**To do:**
Your answer should restate each line of the data below word for word.

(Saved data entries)
■ ■ ■ ■ ■
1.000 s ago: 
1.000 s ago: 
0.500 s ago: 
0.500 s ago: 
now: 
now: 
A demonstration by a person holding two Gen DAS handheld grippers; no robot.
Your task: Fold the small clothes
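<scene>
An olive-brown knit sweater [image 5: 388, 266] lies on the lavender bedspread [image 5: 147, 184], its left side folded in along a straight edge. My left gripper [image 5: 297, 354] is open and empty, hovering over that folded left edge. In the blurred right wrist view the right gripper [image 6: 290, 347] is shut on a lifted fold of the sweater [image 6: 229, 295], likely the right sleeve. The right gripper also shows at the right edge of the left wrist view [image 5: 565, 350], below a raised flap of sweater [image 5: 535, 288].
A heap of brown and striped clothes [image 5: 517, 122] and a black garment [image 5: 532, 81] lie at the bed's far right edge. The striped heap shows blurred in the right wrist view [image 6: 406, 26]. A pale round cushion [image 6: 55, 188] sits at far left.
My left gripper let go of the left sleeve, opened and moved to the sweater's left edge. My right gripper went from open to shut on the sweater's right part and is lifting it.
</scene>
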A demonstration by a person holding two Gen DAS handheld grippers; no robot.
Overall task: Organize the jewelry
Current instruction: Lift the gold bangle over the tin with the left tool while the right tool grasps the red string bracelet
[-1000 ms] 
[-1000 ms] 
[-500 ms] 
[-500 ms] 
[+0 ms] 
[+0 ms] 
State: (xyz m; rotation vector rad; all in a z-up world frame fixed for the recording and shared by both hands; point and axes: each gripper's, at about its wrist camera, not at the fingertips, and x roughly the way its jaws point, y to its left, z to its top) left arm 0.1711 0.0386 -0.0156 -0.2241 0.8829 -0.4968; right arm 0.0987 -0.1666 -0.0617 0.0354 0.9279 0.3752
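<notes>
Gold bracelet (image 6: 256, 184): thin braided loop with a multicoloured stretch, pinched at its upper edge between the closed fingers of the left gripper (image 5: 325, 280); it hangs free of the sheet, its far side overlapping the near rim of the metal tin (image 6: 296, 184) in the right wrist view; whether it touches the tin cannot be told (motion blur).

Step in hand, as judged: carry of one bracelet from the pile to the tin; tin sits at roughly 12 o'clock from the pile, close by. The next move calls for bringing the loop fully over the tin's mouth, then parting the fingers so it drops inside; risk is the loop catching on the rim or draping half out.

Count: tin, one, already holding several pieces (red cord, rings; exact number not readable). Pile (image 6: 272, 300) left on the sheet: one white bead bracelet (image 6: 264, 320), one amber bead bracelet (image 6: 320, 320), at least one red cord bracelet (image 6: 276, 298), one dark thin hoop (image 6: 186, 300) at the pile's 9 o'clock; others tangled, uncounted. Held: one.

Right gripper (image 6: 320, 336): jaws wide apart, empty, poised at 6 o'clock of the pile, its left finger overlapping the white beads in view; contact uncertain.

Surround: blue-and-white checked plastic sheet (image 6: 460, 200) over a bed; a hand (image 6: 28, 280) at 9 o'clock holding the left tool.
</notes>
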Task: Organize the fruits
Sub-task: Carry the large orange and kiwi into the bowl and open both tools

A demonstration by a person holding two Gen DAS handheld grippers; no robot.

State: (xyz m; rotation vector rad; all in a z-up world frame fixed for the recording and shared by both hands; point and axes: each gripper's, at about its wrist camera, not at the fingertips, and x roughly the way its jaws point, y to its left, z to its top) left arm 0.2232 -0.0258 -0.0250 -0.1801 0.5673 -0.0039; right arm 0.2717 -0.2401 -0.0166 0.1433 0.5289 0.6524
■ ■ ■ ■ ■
**Answer below:**
1.000 s ago: 
1.000 s ago: 
0.500 s ago: 
0.500 s ago: 
now: 
now: 
A demonstration by a person holding two Gen DAS handheld grippers; no robot.
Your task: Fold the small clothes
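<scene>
An olive-brown knit sweater [image 5: 388, 266] lies on the lavender bedspread [image 5: 147, 184], its left side folded in along a straight edge. My left gripper [image 5: 297, 354] is open and empty, hovering over that folded left edge. In the blurred right wrist view the right gripper [image 6: 290, 347] is shut on a lifted fold of the sweater [image 6: 229, 295], likely the right sleeve. The right gripper also shows at the right edge of the left wrist view [image 5: 565, 350], below a raised flap of sweater [image 5: 535, 288].
A heap of brown and striped clothes [image 5: 517, 122] and a black garment [image 5: 532, 81] lie at the bed's far right edge. The striped heap shows blurred in the right wrist view [image 6: 406, 26]. A pale round cushion [image 6: 55, 188] sits at far left.
My left gripper let go of the left sleeve, opened and moved to the sweater's left edge. My right gripper went from open to shut on the sweater's right part and is lifting it.
</scene>
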A demonstration by a person holding two Gen DAS handheld grippers; no robot.
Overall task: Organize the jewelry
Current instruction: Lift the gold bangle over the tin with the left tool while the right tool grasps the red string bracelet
[-1000 ms] 
[-1000 ms] 
[-500 ms] 
[-500 ms] 
[+0 ms] 
[+0 ms] 
State: (xyz m; rotation vector rad; all in a z-up world frame fixed for the recording and shared by both hands; point and axes: each gripper's, at about its wrist camera, not at the fingertips, and x roughly the way its jaws point, y to its left, z to its top) left arm 0.1711 0.0386 -0.0156 -0.2241 0.8829 -0.4968; right arm 0.0987 -0.1666 -0.0617 0.0354 0.9279 0.3752
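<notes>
Gold bracelet (image 6: 256, 184): thin braided loop with a multicoloured stretch, pinched at its upper edge between the closed fingers of the left gripper (image 5: 325, 280); it hangs free of the sheet, its far side overlapping the near rim of the metal tin (image 6: 296, 184) in the right wrist view; whether it touches the tin cannot be told (motion blur).

Step in hand, as judged: carry of one bracelet from the pile to the tin; tin sits at roughly 12 o'clock from the pile, close by. The next move calls for bringing the loop fully over the tin's mouth, then parting the fingers so it drops inside; risk is the loop catching on the rim or draping half out.

Count: tin, one, already holding several pieces (red cord, rings; exact number not readable). Pile (image 6: 272, 300) left on the sheet: one white bead bracelet (image 6: 264, 320), one amber bead bracelet (image 6: 320, 320), at least one red cord bracelet (image 6: 276, 298), one dark thin hoop (image 6: 186, 300) at the pile's 9 o'clock; others tangled, uncounted. Held: one.

Right gripper (image 6: 320, 336): jaws wide apart, empty, poised at 6 o'clock of the pile, its left finger overlapping the white beads in view; contact uncertain.

Surround: blue-and-white checked plastic sheet (image 6: 460, 200) over a bed; a hand (image 6: 28, 280) at 9 o'clock holding the left tool.
</notes>
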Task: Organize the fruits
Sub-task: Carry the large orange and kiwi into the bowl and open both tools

A demonstration by a person holding two Gen DAS handheld grippers; no robot.

State: (xyz m; rotation vector rad; all in a z-up world frame fixed for the recording and shared by both hands; point and axes: each gripper's, at about its wrist camera, not at the fingertips, and x roughly the way its jaws point, y to its left, z to its top) left arm 0.2232 -0.0258 -0.0250 -0.1801 0.5673 -0.0039; right arm 0.2717 -0.2401 -0.0166 0.1433 0.5289 0.6524

For this exercise, the answer is now complete.